What to work on: All of the data below must be reproduced word for word, but without its images.

Stored data:

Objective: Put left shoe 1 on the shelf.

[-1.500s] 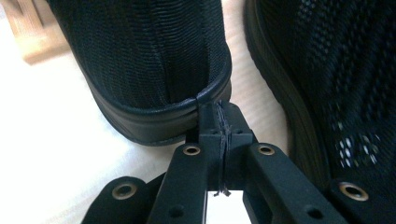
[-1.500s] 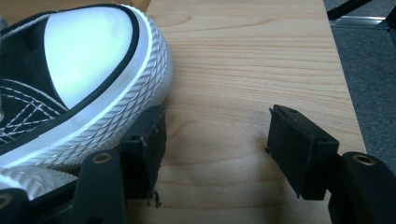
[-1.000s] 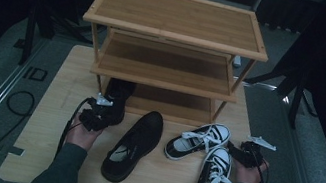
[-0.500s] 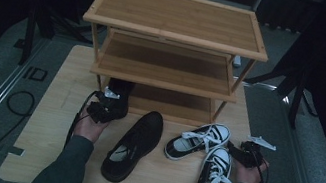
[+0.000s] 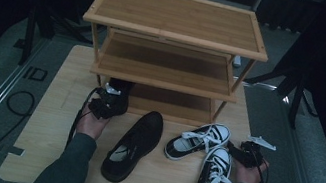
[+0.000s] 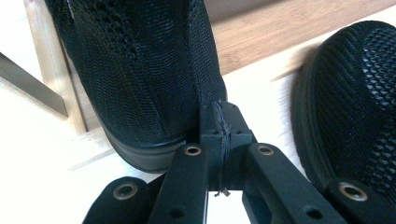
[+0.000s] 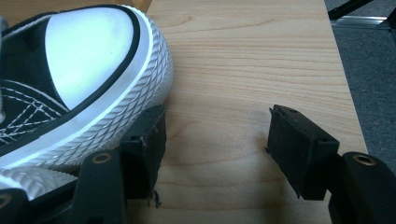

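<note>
L gripper (image 6: 223, 128) pinching black shoe (image 6: 140, 70) heel

My high view is dim with black surroundings; both gripper views are brighter, the table (image 6: 37, 186) glaring white, nearest parts slightly soft.

The shoe rack (image 5: 175, 38) walls off the far half of the tabletop (image 5: 50, 117); its top and middle shelves offer room. A black mesh shoe (image 5: 119, 95) blocks the bottom shelf's left end. A second black shoe (image 5: 134, 145) and two black-and-white sneakers (image 5: 204, 165) crowd the middle front. The left strip and far right edge allow passage.
</note>
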### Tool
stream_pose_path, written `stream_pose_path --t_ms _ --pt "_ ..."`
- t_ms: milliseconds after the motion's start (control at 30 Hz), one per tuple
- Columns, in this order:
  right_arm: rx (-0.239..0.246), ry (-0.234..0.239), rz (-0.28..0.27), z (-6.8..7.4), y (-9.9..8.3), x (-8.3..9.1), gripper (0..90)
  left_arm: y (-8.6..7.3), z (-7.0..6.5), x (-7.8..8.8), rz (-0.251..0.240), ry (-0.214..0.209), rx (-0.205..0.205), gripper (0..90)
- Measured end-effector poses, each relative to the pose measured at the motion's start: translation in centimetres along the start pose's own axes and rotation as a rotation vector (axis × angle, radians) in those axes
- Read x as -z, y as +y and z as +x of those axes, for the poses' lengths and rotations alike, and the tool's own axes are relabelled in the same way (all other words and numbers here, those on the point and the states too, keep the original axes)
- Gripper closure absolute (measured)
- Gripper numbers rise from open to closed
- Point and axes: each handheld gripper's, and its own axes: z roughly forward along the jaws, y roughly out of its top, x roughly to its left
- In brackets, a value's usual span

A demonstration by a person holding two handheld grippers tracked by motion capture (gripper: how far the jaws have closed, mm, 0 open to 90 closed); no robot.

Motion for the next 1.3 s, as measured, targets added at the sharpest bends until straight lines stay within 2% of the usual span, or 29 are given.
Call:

Output of the task:
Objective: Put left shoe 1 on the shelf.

[-1.500s] 
[-1.500s] 
[-1.000s] 
[-0.500s] 
[+0.000s] 
[+0.000s] 
[+0.000s] 

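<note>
L gripper (image 6: 223, 128) pinching black shoe (image 6: 140, 70) heel

My high view is dim with black surroundings; both gripper views are brighter, the table (image 6: 37, 186) glaring white, nearest parts slightly soft.

The shoe rack (image 5: 175, 38) walls off the far half of the tabletop (image 5: 50, 117); its top and middle shelves offer room. A black mesh shoe (image 5: 119, 95) blocks the bottom shelf's left end. A second black shoe (image 5: 134, 145) and two black-and-white sneakers (image 5: 204, 165) crowd the middle front. The left strip and far right edge allow passage.
</note>
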### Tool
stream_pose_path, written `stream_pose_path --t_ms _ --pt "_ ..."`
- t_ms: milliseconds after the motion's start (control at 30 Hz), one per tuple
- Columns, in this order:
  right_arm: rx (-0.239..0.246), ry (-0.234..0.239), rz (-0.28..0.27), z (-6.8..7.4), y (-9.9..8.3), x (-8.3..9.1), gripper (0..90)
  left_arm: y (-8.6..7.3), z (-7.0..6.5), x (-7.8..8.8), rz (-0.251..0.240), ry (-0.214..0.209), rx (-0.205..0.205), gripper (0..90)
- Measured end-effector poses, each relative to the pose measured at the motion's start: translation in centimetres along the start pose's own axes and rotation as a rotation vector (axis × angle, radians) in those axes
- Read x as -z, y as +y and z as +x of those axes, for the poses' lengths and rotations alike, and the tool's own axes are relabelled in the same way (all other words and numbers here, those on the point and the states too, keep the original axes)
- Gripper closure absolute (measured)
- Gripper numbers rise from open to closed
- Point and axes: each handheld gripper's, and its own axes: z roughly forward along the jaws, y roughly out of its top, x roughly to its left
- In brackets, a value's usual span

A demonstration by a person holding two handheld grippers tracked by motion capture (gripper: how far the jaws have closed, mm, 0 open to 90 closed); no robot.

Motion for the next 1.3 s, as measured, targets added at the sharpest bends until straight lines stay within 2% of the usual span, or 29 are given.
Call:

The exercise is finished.